Our weeklong trip down a reporting rabbit hole began with a simple question: How many law enforcement agencies are in Pennsylvania?
We assumed answering this would be a straightforward task.
We were wrong.
Our reporting started when Spotlight PA’s Danielle Ohl set out to examine what happened in the two years since the legislature passed Act 57, a law that created a database to track police misconduct and guide hiring for law enforcement agencies in Pennsylvania. Every law enforcement agency in the state is required to report to the database, although Ohl’s reporting found that the law includes several loopholes, including a lack of enforcement mechanisms.
We learned that more than 1,100 agencies were enrolled to use the database, but a key question remained: Out of how many? Did the 1,100 agencies represent nearly every agency in the state, or a fraction of them?
In lieu of an answer, we found conflicting state and federal data, ambiguity over which law enforcement agencies are counted in federal reports, and potential resource disparities between agencies, all of which contribute to the confusion.

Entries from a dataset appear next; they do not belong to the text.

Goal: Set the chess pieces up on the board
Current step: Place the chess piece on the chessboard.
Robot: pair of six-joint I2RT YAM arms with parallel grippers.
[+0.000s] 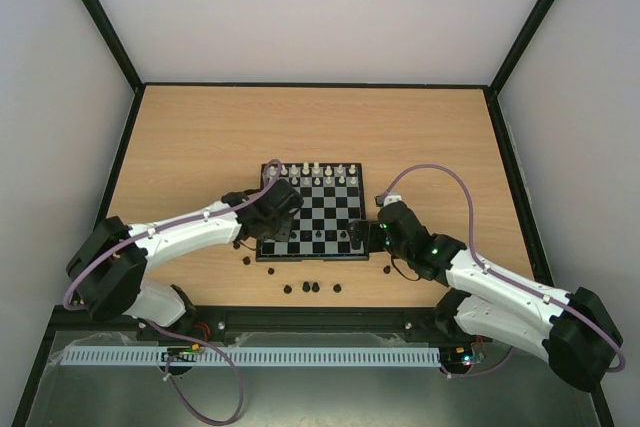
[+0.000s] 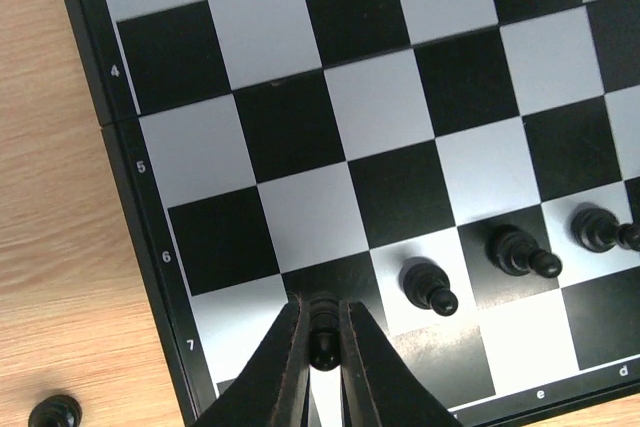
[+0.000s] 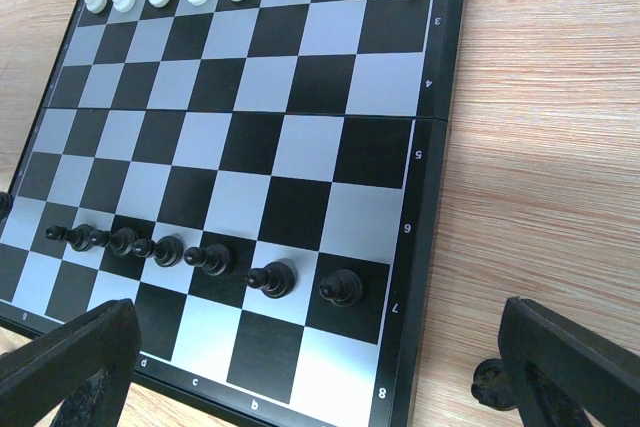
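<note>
The board (image 1: 322,209) lies mid-table, with white pieces (image 1: 310,172) lined along its far edge. My left gripper (image 1: 281,234) is over the board's near left corner. In the left wrist view it (image 2: 324,347) is shut on a black pawn (image 2: 324,332) at a black square of row 7, second column from the board's left edge (image 2: 130,207). Three more black pawns (image 2: 428,285) stand to its right. My right gripper (image 1: 362,239) is open and empty over the near right corner (image 3: 320,377). Row 7 holds several black pawns (image 3: 272,278).
Several loose black pieces (image 1: 312,288) lie on the wood in front of the board, with others at its near left (image 1: 245,260) and near right (image 1: 388,269). One black piece (image 3: 490,384) sits on the table by my right finger. Another (image 2: 55,412) lies left of the board.
</note>
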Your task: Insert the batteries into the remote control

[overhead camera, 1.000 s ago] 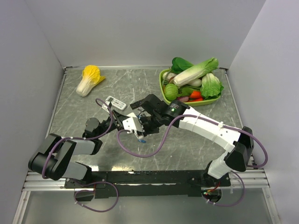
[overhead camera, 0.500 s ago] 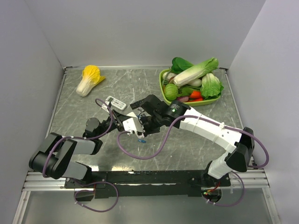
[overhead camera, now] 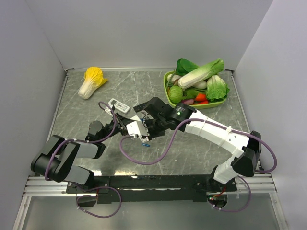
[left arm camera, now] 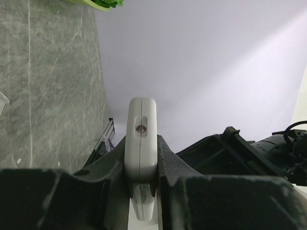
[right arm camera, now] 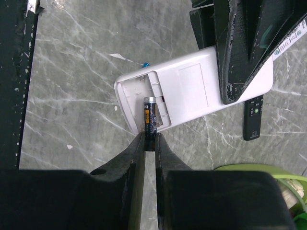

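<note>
The remote control (right arm camera: 192, 91) lies back up with its battery bay open; its white back shows in the top view (overhead camera: 135, 127). My left gripper (left arm camera: 141, 163) is shut on the remote's edge (left arm camera: 141, 139) and holds it. My right gripper (right arm camera: 150, 141) is shut on a blue battery (right arm camera: 150, 122), whose silvery end points into the open bay at the remote's end. In the top view both grippers, left (overhead camera: 127, 125) and right (overhead camera: 146, 130), meet at the remote. Another blue battery (overhead camera: 146, 143) lies on the table just beside the remote, also seen in the right wrist view (right arm camera: 144, 64).
A slim black remote (right arm camera: 253, 117) lies beside the big one. A smaller white remote (overhead camera: 119, 105) lies behind the left gripper. A green basket (overhead camera: 166, 88) of vegetables stands at the back right, a yellow cabbage (overhead camera: 92, 81) at the back left. Walls close three sides.
</note>
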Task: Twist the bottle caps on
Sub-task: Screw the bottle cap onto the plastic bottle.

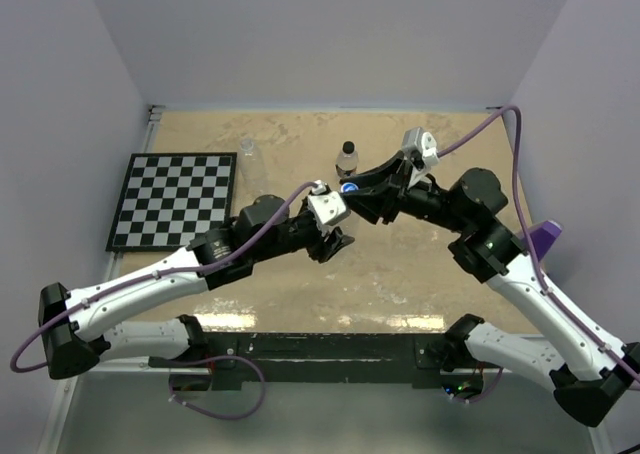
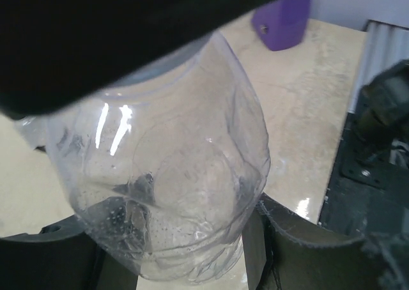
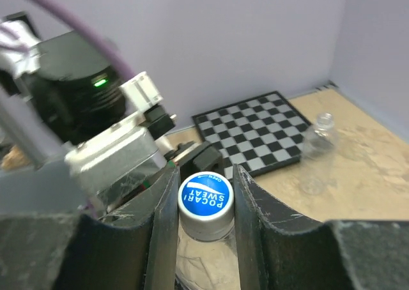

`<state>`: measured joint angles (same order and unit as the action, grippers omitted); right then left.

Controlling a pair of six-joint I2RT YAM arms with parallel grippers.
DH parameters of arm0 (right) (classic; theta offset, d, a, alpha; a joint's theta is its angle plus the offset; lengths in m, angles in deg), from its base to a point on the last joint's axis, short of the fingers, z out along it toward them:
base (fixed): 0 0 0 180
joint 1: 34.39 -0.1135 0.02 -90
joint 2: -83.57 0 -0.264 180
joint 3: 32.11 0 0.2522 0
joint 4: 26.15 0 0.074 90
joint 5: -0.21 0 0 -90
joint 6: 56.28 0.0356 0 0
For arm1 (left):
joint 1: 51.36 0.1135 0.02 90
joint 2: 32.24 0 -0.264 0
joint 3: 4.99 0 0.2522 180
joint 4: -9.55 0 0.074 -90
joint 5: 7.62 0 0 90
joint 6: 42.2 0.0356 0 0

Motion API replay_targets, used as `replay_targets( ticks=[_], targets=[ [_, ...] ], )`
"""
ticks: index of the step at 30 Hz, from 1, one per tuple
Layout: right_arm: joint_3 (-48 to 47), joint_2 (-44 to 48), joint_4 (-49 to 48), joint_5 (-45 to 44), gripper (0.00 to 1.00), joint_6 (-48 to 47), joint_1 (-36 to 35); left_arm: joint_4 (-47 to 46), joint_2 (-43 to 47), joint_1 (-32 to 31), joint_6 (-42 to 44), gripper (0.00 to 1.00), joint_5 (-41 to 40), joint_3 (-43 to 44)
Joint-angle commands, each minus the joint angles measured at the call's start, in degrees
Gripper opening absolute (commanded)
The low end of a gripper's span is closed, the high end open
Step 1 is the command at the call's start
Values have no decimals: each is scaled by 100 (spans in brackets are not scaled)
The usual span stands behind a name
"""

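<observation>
My left gripper point(image 1: 335, 240) is shut on a clear bottle point(image 2: 166, 175) and holds it by the body at mid-table; its fingers point(image 2: 291, 248) press on both sides. A blue cap point(image 3: 206, 200) with white lettering sits on that bottle's neck. My right gripper point(image 3: 204, 181) is shut on this cap from above, and it shows in the top view point(image 1: 349, 187). A second bottle point(image 1: 346, 160) with a black cap point(image 1: 348, 147) stands just behind. A third bottle point(image 1: 246, 152), uncapped, stands at the back left and also shows in the right wrist view point(image 3: 317, 152). The other blue cap is out of view.
A chessboard point(image 1: 175, 200) lies flat on the left of the table, also in the right wrist view point(image 3: 255, 127). A purple object point(image 1: 547, 240) sits at the right edge, also in the left wrist view point(image 2: 281, 18). Walls enclose the back and sides.
</observation>
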<state>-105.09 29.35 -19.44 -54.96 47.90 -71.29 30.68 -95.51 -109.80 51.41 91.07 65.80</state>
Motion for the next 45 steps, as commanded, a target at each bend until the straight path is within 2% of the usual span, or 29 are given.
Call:
replay_targets(
  ticks=[1,4,6,9,13,16,18,19,22,26,32,37,45],
  targets=[
    [-107,-151,696,-2749,0,32,-220,-262,-221,-607,-308,0,-2842,361],
    [33,-142,687,-3394,0,156,-396,-272,-528,-976,-494,0,-4074,510],
    [139,-89,617,-3465,0,182,-396,-272,-643,-1021,-485,0,-4278,554],
    [139,-45,861,-4297,0,217,-414,-298,-687,-1065,-511,0,-4778,519],
    [288,-10,740,-4301,0,331,-423,-465,-740,-1074,-511,0,-4780,423],
    [472,112,319,-3811,3,375,-414,-501,-723,-1065,-476,0,-4632,352],
    [587,358,-24,-3501,29,472,-414,-448,-644,-908,-406,0,-4229,265],
    [570,481,-51,-3500,36,464,-405,-422,-574,-733,-406,0,-3774,195],
    [342,719,115,-3176,50,218,-388,-640,-100,-4,-581,0,-2176,-279],
    [148,851,309,-2484,67,-125,-274,-931,419,604,-468,0,-653,-694],
    [209,632,20,-857,76,-310,-150,-1001,596,1088,-186,0,1195,-816],
    [262,456,-156,-416,79,-319,-150,-1124,579,1133,-98,0,1741,-826],
    [253,324,-393,-82,77,-231,-150,-1089,412,1141,139,0,2540,-676]
  ],
)
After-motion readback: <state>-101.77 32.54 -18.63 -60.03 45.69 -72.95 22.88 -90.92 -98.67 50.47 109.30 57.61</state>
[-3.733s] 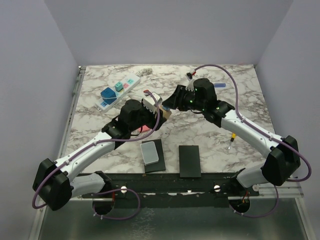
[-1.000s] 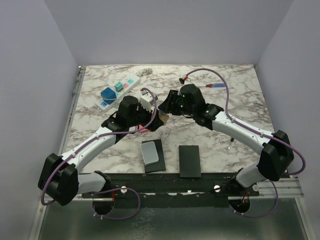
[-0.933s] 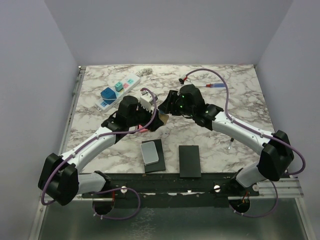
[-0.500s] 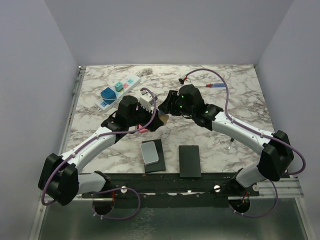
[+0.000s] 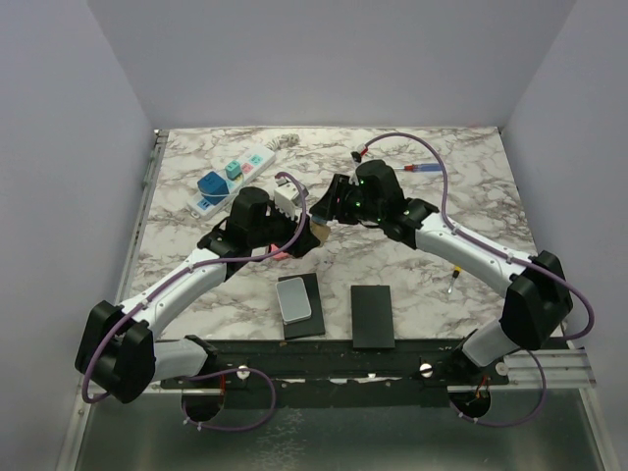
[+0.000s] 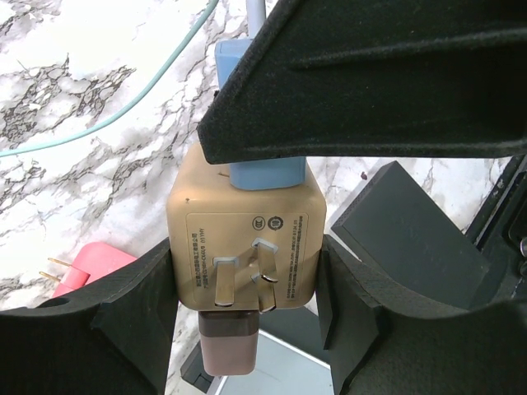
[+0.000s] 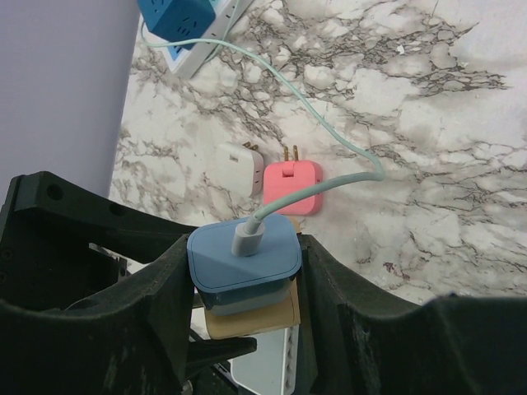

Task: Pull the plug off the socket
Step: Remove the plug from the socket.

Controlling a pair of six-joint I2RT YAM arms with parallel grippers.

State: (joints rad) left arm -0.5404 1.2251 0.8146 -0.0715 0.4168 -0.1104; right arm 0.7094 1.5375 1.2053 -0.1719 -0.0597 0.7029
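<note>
Your left gripper [image 6: 247,284] is clamped on the tan adapter block [image 6: 247,239], one pad on each flank, and only the left wrist view shows the block's metal prongs. Your right gripper [image 7: 244,267] is closed on the blue plug [image 7: 243,253], which sits against the block's opposite face. Only the right wrist view shows its pale cable [image 7: 329,132], with a pink plug [image 7: 294,185] and a white plug [image 7: 232,167] on the marble table [image 7: 428,123] beyond the jaws. From above, the white power strip [image 5: 235,169] lies well apart, beyond the left jaws.
</note>
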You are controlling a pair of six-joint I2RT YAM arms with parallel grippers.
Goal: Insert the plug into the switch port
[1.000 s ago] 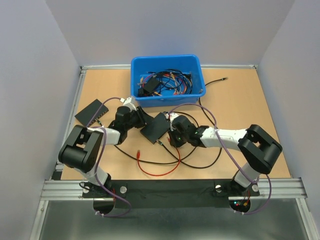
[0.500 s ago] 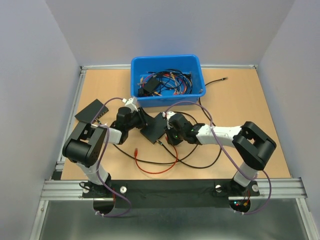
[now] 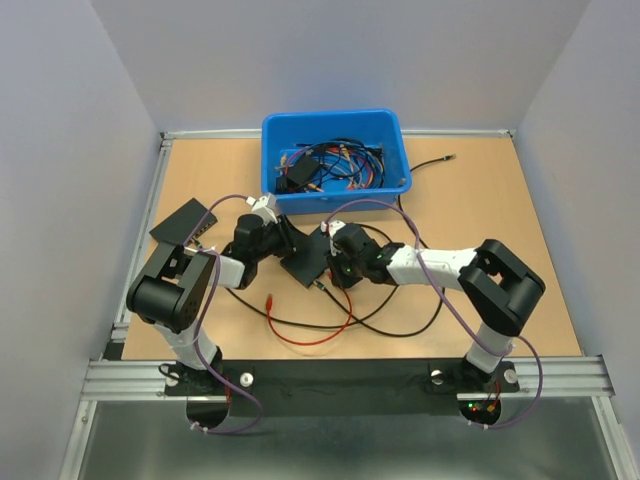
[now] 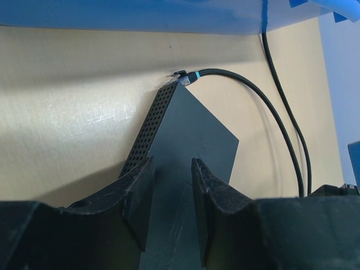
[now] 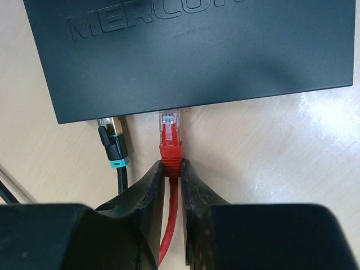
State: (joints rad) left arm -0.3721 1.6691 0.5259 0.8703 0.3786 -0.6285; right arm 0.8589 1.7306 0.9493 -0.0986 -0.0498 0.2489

The lack of a clear answer from officials was frustrating to us as journalists, but should also raise concerns for residents. If the state doesn’t know how many agencies employ people with the power to make an arrest or carry a gun, for example, how can it hold them all accountable? When agencies are overlooked by state and federal reporting, residents lose access to vital information about their communities.
We checked data and reports from national and state sources and found a wide range of estimates. While the numbers could ebb and flow over time as community needs changed, the numbers we found weren’t off by a little; the counts differed by hundreds.
At the state level, a 2021 press release from Gov. Tom Wolf’s office celebrating the launch of the Act 57 database references more than 1,300 law enforcement agencies. The 2018 Crime in Pennsylvania Annual Uniform Crime Report, however, says it received data for 1,913 “jurisdictions.”
We next looked at federal reports, checking the databases created as part of the FBI’s Uniform Crime Reporting Program, a voluntary program that gathers data from more than 18,000 law enforcement agencies across the country and assigns each reporting agency a unique code. One of these databases, Law Enforcement Officers Killed and Assaulted, lists more than 1,700 unique Pennsylvania codes in its 2020 data.
But this number still included some caveats. It’s unclear if each code represents a unique law enforcement agency, or whether smaller units within a larger department have their own number. (We ran across this problem with other data sources, too.)
Spotlight has filed a public records request with the FBI for the most recent code directory and is awaiting a response.
Over eight days, we asked 10 people — including state and federal officials, academics, and lawmakers — this same question: How many law enforcement agencies are in Pennsylvania?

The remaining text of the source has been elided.